Once a month, the small groups combine for food and fellowship at a celebration known as Ultreya. The Spanish-speaking Cursillistas will have their own celebration for that as well, Grau said.
She hopes that “we continue to call more and more Spanish speakers to have this encounter with Christ in a language that they feel most comfortable in so that they, in turn, can go out and live their faith authentically in their different environments wherever they might be and attract more Spanish speakers as well to the faith, draw them to Jesus and also learn to live a life of faith daily.”
‘No more doubt’
Victoria Hunt, a parishioner at St. Luke, Virginia Beach, said the weekend changed her life.
Before attending Cursillo, she believed in God but had doubts at times and needed something to “re-enforce God.” She could identify with all of the speakers on the weekend and had two “powerful” experiences in the chapel when she was in private prayer. She felt God’s “spirit and love,” and he told her, “You won’t doubt again.”

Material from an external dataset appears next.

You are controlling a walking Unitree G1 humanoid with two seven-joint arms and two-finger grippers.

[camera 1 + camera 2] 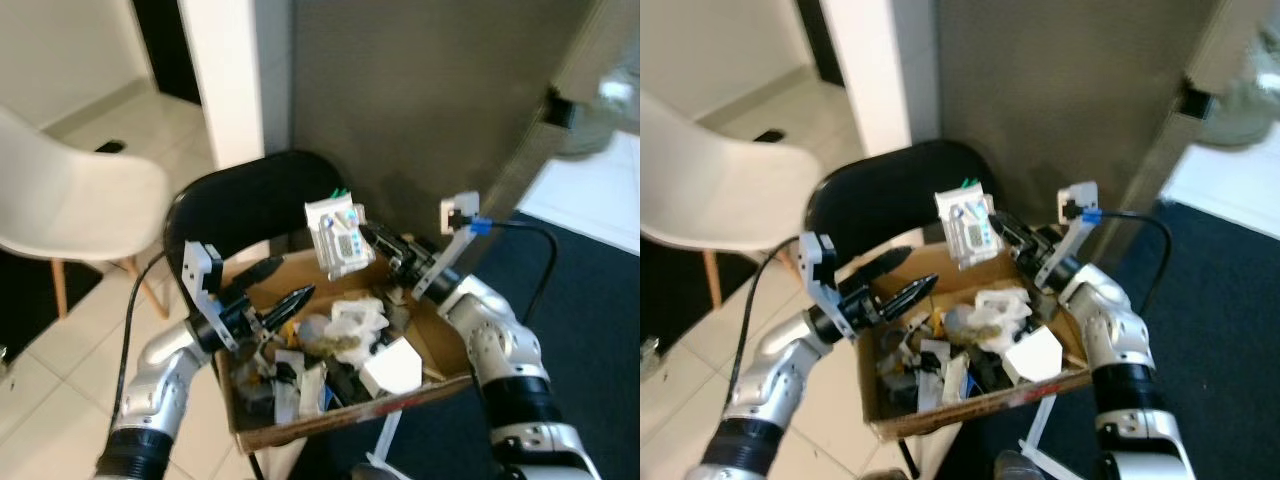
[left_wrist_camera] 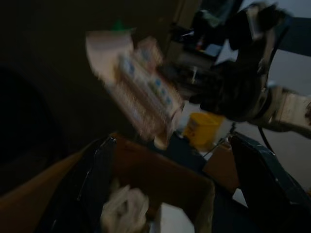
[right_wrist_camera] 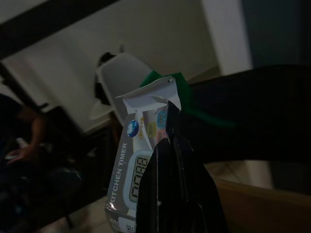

“For me, I received the message very clear. There’s no doubt anymore,” Hunt said. “I feel changed because with everything that I lived in the Cursillo, I felt a message from God. I need to change things in my life that aren’t right.”
She feels called to continue to focus on her family, and she prays the rosary daily, has joined a Bible study and talks to friends about the love she feels from God.
Fredy Medina, St. Luke Parish, also said that the weekend made it clear to him that he needs to spend more time with his family.
Rocio Sanchez said she felt the Holy Spirit come into her body when she was praying in the chapel. As a result, she is praying the rosary daily and talking to her coworkers and children about how God is “transforming” her.
Impact upon Cursillistas
Leticia Sanchez and her husband, Hernan Florez, members of St. Luke, Virginia Beach, attended a Spanish-language Cursillo weekend over the summer.
Leticia said she saw Jesus when she was praying there. She wondered why Jesus would appear to her, and she later learned that her husband was home praying for such an apparition for her.
Florez said that before the Cursillo, when he prayed, he talked to God, but now, he also listens.
Griselda Jordan, St. Luke Parish, speaking through a translator, said that she often felt angry and critical of others and had a “heart of stone” before living the Cursillo weekend, but her “hardened heart” was transformed in the chapel when she was praying.
She felt God’s presence, “a warmth in her heart.” Her knees became so heavy she couldn’t move, and she was “so involved in that moment with the Lord” that she was disoriented. Her hardened heart was transformed at that moment in the chapel.
“Now she feels joy that’s inside. It’s not one of those false joys that you are just smiling on the outside. It’s from inside out. She feels joy with her family and with people around her,” Grau translated. “She said it’s like she was asleep before, and she’s been awakened. She would go to Mass and be there, but now she really lives it. She feels alive.”
Florez called Cursillo an experience that he can’t explain.
“It’s something that you have to feel,” Florez said. “It’s a beautiful experience that changed my life.”